Specifically, as an alternative embodiment, when the first data updating module 411 performs the data updating operation on the data storage module 430, the obtaining the identification parameter from the scheduling processing module 420 includes: the first data updating module 411 is configured to send an identification parameter obtaining request to the scheduling processing module 420 when performing a data updating operation for the data storage module 430. The scheduling processing module 420 feeding back the identification parameter to the first data updating module 411 based on the access of the first data updating module 411 includes: the scheduling processing module 420 is configured to perform identifier parameter feedback on the first data updating module 411 when a preset condition is met, and execute a first preset operation.

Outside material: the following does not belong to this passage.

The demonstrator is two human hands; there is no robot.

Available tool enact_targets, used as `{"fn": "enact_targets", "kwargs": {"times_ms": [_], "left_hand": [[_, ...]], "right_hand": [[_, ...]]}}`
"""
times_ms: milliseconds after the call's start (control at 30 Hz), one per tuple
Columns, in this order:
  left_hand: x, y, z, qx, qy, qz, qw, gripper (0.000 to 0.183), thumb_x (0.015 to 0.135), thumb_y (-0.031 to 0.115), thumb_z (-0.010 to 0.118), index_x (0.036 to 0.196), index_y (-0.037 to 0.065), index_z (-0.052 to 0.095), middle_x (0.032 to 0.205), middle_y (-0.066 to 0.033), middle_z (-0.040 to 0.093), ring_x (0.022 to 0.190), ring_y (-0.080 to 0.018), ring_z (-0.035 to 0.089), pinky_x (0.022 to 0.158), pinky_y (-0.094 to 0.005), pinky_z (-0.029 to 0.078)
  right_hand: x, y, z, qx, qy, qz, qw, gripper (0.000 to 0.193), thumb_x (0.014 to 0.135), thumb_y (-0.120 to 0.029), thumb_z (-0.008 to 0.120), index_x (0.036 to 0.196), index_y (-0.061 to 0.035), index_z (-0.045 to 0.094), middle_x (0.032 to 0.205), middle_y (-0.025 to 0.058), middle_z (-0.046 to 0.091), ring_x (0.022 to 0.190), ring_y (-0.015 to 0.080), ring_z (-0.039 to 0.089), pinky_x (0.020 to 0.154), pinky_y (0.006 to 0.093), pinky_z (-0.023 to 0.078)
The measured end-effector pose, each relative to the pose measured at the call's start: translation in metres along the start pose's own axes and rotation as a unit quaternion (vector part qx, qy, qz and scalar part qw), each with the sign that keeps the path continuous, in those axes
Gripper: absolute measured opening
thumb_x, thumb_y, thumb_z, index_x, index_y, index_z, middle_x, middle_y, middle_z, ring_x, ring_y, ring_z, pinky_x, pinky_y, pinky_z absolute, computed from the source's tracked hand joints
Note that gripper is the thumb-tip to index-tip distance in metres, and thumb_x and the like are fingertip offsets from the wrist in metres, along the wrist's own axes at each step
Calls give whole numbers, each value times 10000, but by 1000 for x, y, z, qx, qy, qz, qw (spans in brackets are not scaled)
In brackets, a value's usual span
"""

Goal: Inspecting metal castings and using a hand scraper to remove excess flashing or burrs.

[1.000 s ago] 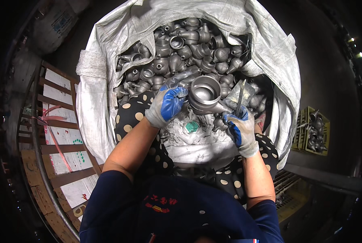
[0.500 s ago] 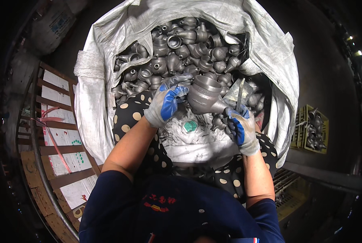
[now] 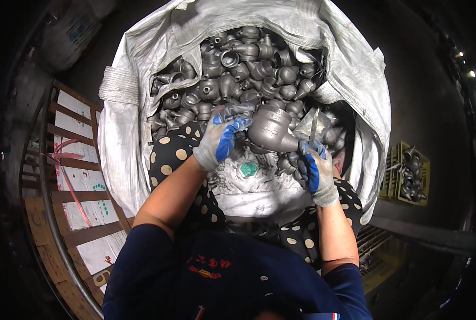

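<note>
A round grey metal casting (image 3: 270,130), with a collar at its top and a stem toward the right, hangs in front of me between both hands. My left hand (image 3: 222,134), in a grey and blue glove, has its fingers against the casting's left side and collar. In a matching glove, my right hand (image 3: 318,168) is closed at the end of the stem. It also grips a flat, narrow, file-like metal tool (image 3: 314,128), which sticks up from the fist. The right fingertips are partly hidden.
A large white woven sack (image 3: 136,58) surrounds a heap of similar castings (image 3: 227,82). A clear plastic bag (image 3: 304,128) lies behind the tool. A yellow crate (image 3: 392,173) with metal parts stands at right, a slatted rack (image 3: 73,197) at left. A green patch (image 3: 248,169) lies near my lap.
The casting has turned: its open threaded mouth showed before, and now its collar and smooth side face me. Both hands have stayed almost in place.
</note>
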State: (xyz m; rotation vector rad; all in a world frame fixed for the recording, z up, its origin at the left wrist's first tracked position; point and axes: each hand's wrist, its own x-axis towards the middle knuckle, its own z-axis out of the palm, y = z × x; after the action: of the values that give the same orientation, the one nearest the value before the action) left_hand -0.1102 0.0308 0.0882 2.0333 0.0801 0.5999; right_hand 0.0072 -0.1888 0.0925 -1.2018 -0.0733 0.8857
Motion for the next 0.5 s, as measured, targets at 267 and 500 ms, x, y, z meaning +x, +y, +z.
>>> {"fn": "enact_targets", "kwargs": {"times_ms": [267,500], "left_hand": [[-1,-22,6,-367,46,-200,907,377,805,33,580,1179,1,546,1069,-82,631,973,-154,604,860,-274,470],[-2,-15,5,-280,57,-111,952,294,837,97,616,1114,16,562,1016,-61,635,914,-123,604,831,-262,470]], "right_hand": [[4,3,-5,-8,-35,-16,999,325,887,-168,577,1187,-44,566,654,-48,543,421,-18,368,373,131,271],[2,0,0,-12,-41,-37,998,336,890,-158,566,1200,-28,551,691,-34,531,448,-10,384,374,135,279]]}}
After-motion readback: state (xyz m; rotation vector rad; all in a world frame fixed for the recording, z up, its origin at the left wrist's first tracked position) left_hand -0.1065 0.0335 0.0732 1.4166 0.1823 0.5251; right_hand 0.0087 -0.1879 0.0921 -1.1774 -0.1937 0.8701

Wherein the preset condition represents that the scheduling processing module 420 is not currently processing the identification parameter feedback of the computation task for the data storage module 430, which is different from the first data updating module 411, and the first preset operation is used to stop the response of the scheduling processing module 420 to the at least one second data updating module 412.
Further, the scheduling processing module 420 feeding back the identification parameter to the first data updating module 411 based on the access of the first data updating module 411 further includes: the scheduling processing module 420 is configured to perform a second preset operation based on the scheduling processing module 420 completing the feedback of the identification parameter of the first data updating module 411 or based on the first data updating module 411 completing the data updating operation on the data storing module 430. Wherein the second predetermined operation is used to resume the response of the scheduling processing module 420 to the at least one second data updating module 412.
In one embodiment of the present disclosure, the first data updating module 411 obtaining the identification parameter from the scheduling processing module 420 includes: the first data update module 411 is used to request a specific interface of the scheduling processing module 420. The scheduling processing module 420 feeding back the identification parameter to the first data updating module 411 based on the access of the first data updating module 411 includes: the scheduling processing module 420 is configured to feed back the stored identifier parameter to the first data updating module 411 based on a request of the first data updating module 411, change the stored identifier parameter according to a preset rule, and store the changed identifier parameter; or, the scheduling processing module 420 changes the stored identification parameter according to a preset rule based on the request of the first data updating module 411, stores the changed identification parameter, and feeds back the changed identification parameter to the first data updating module 411.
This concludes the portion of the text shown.